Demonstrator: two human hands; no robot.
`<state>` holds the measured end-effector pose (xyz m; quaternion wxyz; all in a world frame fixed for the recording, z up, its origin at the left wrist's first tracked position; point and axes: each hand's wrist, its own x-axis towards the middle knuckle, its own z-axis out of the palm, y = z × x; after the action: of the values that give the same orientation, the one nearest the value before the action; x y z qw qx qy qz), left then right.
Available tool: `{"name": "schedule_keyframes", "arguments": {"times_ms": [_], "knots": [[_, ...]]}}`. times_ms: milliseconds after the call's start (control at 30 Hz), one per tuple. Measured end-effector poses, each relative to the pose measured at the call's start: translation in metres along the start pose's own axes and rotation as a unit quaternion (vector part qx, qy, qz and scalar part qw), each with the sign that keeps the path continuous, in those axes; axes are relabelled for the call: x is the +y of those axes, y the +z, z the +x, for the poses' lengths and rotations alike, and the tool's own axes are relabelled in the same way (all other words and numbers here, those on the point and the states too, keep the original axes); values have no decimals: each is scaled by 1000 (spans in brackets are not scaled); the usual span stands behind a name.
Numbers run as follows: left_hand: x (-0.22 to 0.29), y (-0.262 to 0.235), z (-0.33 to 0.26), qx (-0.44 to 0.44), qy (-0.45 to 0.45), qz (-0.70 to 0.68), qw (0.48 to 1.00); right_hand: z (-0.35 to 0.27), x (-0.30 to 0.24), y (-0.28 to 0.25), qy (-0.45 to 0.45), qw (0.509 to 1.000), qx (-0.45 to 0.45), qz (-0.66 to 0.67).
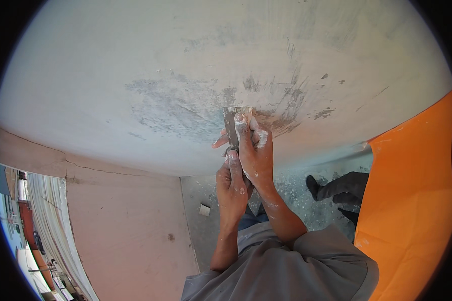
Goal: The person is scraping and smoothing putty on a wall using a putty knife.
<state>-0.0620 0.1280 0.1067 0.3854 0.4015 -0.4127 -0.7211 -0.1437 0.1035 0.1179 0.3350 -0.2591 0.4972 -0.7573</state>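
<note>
Both hands are on a flat scraper (229, 124) with a dull, paint-smeared blade. Its straight top edge meets the pale wall (110, 45), by a grey, scuffed patch (171, 103). My right hand (256, 153) grips the blade, the thumb pressed flat on its face and the fingers behind. Lower down, my left hand (231, 178) is closed at the scraper's bottom end, thumb pointing up; the handle is mostly hidden by the hands. White powder or paint marks the fingers and the right forearm.
An orange sheet (412, 190) hangs at the right. Beside it, another person's leg (344, 188) in dark trousers shows. A small pale block (204, 209) lies on the speckled floor (291, 190). A low pinkish wall (125, 215) and a window-like opening (22, 226) are at the left.
</note>
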Motion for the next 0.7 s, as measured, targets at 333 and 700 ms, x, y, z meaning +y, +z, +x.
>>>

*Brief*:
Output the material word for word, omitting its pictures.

*Exercise output*:
Demonstrator: two human hands; no robot.
`<state>` holds the measured end-effector pose (xyz m; quaternion wxyz; all in a world frame fixed for the recording, z up, its origin at the left wrist's first tracked position; point and axes: each hand's wrist, its own x-axis towards the middle knuckle, its own z-axis out of the palm, y = z × x; after the action: of the values that give the same orientation, the one nearest the value before the action; x y z qw qx qy qz), left then right.
Available tool: `{"name": "schedule_keyframes", "arguments": {"times_ms": [_], "knots": [[_, ...]]}}`. times_ms: milliseconds after the call's start (control at 30 Hz), one per tuple. Measured end-effector poses, each relative to the pose measured at the call's start: translation in metres along the start pose's own axes and rotation as a unit quaternion (vector part qx, qy, qz and scalar part qw), each with the sign that keeps the path continuous, in those axes; axes are relabelled for the call: x is the +y of those axes, y the +z, z the +x, for the poses' lengths and rotations alike, and the tool's own axes are relabelled in the same way (all other words and numbers here, those on the point and the states too, keep the original axes); values have no decimals: each is scaled by 1000 (spans in brackets are not scaled); the usual span stands behind a name.
Numbers run as follows: left_hand: x (-0.22 to 0.29), y (-0.262 to 0.235), z (-0.33 to 0.26), qx (-0.44 to 0.44), qy (-0.45 to 0.45), qz (-0.70 to 0.68), qw (0.48 to 1.00); right_hand: z (-0.35 to 0.27), x (-0.30 to 0.24), y (-0.28 to 0.25), qy (-0.45 to 0.45), qw (0.509 to 1.000), qx (-0.45 to 0.45), qz (-0.66 to 0.67).
Goal: The person is scraping and smoothing putty on a wall using a putty knife.
<state>-0.0620 0.1280 0.1067 0.3854 0.4015 -0.4127 -0.7211 -0.1437 0.1035 0.1179 0.3350 -0.2591 0.4972 -0.7573</state>
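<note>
Both hands are on a flat scraper (229, 124) with a dull, paint-smeared blade. Its straight top edge meets the pale wall (110, 45), by a grey, scuffed patch (171, 103). My right hand (256, 153) grips the blade, the thumb pressed flat on its face and the fingers behind. Lower down, my left hand (231, 178) is closed at the scraper's bottom end, thumb pointing up; the handle is mostly hidden by the hands. White powder or paint marks the fingers and the right forearm.
An orange sheet (412, 190) hangs at the right. Beside it, another person's leg (344, 188) in dark trousers shows. A small pale block (204, 209) lies on the speckled floor (291, 190). A low pinkish wall (125, 215) and a window-like opening (22, 226) are at the left.
</note>
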Motion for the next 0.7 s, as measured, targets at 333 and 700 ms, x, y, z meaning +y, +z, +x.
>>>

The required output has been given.